- **REQUIRED WORK**: Using the records that follow, reproduce exactly the lines starting at the line containing "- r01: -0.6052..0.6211" and ending at the line containing "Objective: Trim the". Include both end lines and no pictures.

Entries taken from a collection
- Opening Delimiter -

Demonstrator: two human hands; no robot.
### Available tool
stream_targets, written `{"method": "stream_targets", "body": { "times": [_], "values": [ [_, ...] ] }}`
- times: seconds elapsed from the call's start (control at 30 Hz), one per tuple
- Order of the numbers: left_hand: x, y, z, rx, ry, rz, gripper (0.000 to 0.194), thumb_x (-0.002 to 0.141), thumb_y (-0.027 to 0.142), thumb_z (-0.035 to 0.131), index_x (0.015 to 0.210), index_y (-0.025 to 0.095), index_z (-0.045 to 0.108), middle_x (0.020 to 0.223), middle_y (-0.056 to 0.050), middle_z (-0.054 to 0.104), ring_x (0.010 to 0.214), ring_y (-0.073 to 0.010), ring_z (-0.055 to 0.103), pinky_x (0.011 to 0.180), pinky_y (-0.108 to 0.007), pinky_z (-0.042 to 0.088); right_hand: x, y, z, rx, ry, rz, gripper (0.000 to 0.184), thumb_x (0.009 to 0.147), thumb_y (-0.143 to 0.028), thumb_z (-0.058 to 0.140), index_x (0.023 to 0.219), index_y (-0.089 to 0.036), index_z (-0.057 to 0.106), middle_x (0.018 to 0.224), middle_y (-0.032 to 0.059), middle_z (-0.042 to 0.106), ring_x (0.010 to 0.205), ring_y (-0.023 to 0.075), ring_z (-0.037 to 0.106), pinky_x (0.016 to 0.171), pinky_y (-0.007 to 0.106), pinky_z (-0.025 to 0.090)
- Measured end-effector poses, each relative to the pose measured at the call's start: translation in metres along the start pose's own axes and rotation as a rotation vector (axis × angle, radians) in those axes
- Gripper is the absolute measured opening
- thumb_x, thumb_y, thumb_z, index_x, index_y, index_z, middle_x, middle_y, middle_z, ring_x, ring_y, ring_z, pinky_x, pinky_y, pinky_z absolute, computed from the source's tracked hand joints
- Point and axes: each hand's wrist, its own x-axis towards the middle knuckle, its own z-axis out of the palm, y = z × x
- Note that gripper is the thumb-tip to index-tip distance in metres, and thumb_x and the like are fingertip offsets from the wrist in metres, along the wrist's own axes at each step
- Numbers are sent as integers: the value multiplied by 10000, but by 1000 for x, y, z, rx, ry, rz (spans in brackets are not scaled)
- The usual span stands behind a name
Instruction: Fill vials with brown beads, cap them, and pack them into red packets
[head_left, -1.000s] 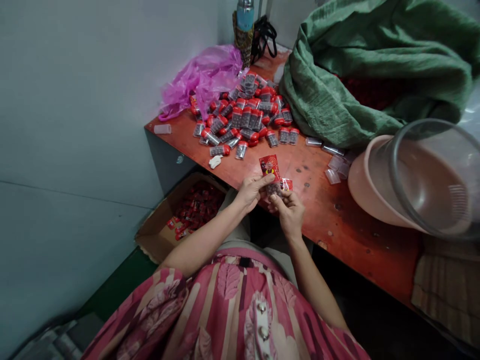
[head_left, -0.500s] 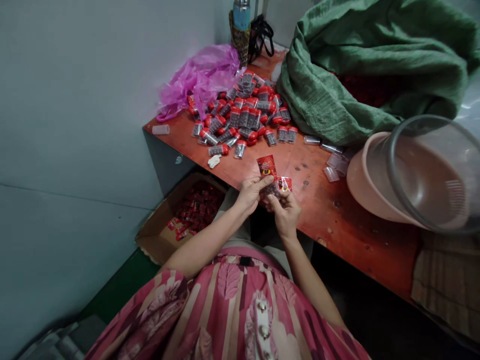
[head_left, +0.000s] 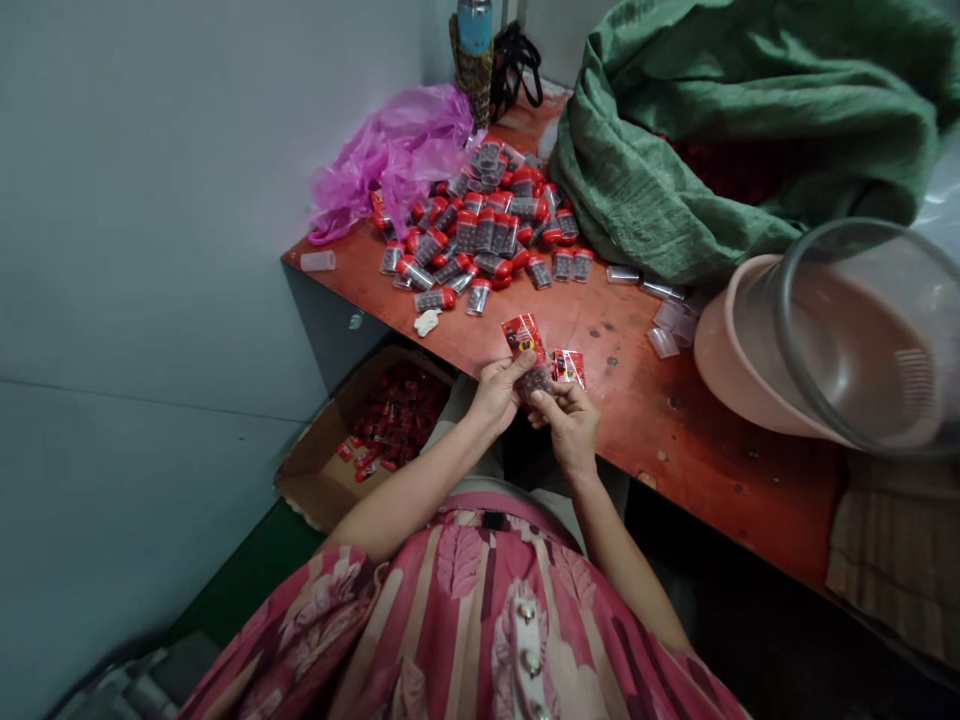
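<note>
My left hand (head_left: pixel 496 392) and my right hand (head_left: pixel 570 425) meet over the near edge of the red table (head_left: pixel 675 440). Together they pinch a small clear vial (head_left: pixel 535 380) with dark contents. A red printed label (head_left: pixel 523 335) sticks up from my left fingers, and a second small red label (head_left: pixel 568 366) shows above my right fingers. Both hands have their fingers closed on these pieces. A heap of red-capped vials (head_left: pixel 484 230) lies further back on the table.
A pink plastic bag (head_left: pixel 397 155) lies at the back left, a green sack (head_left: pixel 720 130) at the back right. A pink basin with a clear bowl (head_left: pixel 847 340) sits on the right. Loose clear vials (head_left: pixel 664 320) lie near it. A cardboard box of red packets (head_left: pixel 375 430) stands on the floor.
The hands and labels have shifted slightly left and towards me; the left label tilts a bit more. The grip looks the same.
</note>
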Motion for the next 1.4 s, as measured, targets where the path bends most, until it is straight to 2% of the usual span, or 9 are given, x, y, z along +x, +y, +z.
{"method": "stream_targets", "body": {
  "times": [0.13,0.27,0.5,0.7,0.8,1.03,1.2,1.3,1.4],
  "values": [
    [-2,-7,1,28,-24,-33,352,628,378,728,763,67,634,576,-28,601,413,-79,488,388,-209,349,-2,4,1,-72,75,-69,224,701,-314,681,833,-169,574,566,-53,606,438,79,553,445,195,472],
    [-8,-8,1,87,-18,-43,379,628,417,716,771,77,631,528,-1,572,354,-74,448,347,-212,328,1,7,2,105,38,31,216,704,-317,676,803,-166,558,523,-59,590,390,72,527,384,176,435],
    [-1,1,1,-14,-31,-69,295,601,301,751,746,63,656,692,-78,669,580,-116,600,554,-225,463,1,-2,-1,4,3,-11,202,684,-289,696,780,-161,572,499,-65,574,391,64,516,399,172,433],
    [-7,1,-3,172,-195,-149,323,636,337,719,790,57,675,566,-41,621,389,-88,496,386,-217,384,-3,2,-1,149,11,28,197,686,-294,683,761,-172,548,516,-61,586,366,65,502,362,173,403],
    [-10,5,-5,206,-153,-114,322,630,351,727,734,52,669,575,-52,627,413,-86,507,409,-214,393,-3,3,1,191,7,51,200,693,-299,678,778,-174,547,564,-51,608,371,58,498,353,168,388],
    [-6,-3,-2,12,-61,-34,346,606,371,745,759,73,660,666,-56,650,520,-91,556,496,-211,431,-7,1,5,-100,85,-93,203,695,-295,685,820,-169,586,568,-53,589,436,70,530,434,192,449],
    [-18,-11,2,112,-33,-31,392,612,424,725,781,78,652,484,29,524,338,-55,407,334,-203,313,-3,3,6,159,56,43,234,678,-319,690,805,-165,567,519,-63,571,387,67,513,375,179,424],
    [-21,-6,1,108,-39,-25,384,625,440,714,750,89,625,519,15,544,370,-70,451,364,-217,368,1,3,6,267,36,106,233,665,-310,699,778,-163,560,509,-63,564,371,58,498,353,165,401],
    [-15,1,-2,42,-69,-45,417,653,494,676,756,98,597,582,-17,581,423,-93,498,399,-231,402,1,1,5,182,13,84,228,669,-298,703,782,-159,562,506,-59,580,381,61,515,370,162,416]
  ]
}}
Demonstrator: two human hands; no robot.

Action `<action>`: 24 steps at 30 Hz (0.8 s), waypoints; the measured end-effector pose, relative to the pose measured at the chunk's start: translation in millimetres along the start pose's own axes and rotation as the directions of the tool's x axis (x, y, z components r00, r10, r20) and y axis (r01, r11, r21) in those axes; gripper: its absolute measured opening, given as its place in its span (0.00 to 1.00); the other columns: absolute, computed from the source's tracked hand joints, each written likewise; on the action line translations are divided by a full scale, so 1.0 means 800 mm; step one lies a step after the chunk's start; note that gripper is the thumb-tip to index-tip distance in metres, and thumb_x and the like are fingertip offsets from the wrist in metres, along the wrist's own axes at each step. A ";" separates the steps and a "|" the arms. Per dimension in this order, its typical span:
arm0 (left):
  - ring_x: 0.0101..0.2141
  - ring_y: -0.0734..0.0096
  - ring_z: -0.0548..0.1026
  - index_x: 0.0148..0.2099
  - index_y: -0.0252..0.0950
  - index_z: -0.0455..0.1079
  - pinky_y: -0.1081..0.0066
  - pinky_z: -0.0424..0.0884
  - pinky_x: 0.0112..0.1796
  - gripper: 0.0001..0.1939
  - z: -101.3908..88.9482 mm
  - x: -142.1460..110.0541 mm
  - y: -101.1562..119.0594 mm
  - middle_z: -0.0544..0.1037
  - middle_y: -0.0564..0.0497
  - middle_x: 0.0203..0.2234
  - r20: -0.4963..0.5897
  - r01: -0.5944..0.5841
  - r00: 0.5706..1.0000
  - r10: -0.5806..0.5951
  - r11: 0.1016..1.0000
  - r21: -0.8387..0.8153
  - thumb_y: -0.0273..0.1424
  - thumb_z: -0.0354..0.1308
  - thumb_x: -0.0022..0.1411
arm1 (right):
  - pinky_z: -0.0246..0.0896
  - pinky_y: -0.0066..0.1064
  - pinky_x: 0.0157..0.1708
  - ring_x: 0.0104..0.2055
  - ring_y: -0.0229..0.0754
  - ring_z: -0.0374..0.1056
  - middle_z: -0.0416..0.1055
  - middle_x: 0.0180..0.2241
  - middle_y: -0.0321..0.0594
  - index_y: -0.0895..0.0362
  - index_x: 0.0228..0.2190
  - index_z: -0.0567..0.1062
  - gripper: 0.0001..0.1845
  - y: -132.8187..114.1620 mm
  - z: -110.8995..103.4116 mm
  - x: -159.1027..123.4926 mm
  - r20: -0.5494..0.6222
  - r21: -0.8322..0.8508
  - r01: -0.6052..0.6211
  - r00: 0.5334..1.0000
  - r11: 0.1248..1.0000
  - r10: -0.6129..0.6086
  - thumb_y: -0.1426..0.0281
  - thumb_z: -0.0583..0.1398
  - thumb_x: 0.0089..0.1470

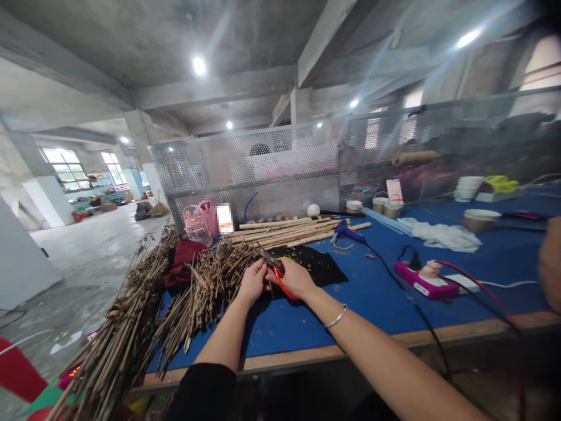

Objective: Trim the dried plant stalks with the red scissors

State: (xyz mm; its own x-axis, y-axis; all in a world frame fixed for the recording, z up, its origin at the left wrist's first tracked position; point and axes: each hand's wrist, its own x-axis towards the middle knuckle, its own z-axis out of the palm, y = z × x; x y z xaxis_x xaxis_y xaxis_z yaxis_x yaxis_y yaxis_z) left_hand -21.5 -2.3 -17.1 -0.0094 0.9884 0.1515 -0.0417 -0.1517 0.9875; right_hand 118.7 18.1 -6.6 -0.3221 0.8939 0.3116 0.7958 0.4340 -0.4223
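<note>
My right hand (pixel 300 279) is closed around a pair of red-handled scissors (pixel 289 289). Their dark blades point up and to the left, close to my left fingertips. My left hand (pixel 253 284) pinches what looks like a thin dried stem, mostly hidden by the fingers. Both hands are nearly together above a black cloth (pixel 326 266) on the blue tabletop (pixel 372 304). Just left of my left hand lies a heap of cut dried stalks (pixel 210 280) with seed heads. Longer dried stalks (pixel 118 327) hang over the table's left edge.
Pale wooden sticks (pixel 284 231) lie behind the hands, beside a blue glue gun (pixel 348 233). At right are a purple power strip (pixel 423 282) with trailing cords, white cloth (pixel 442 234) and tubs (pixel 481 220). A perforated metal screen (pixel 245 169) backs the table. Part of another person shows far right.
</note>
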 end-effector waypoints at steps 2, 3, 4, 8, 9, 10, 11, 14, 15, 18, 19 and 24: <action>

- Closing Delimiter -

- **ANSWER SPACE**:
  - r01: -0.6052..0.6211
  - r00: 0.5334..1.0000
  - r11: 0.1248..1.0000
  - r10: -0.6129..0.6086
  - thumb_y: -0.1426..0.0281
  - thumb_z: -0.0583..0.1398
  - thumb_x: 0.0089..0.1470


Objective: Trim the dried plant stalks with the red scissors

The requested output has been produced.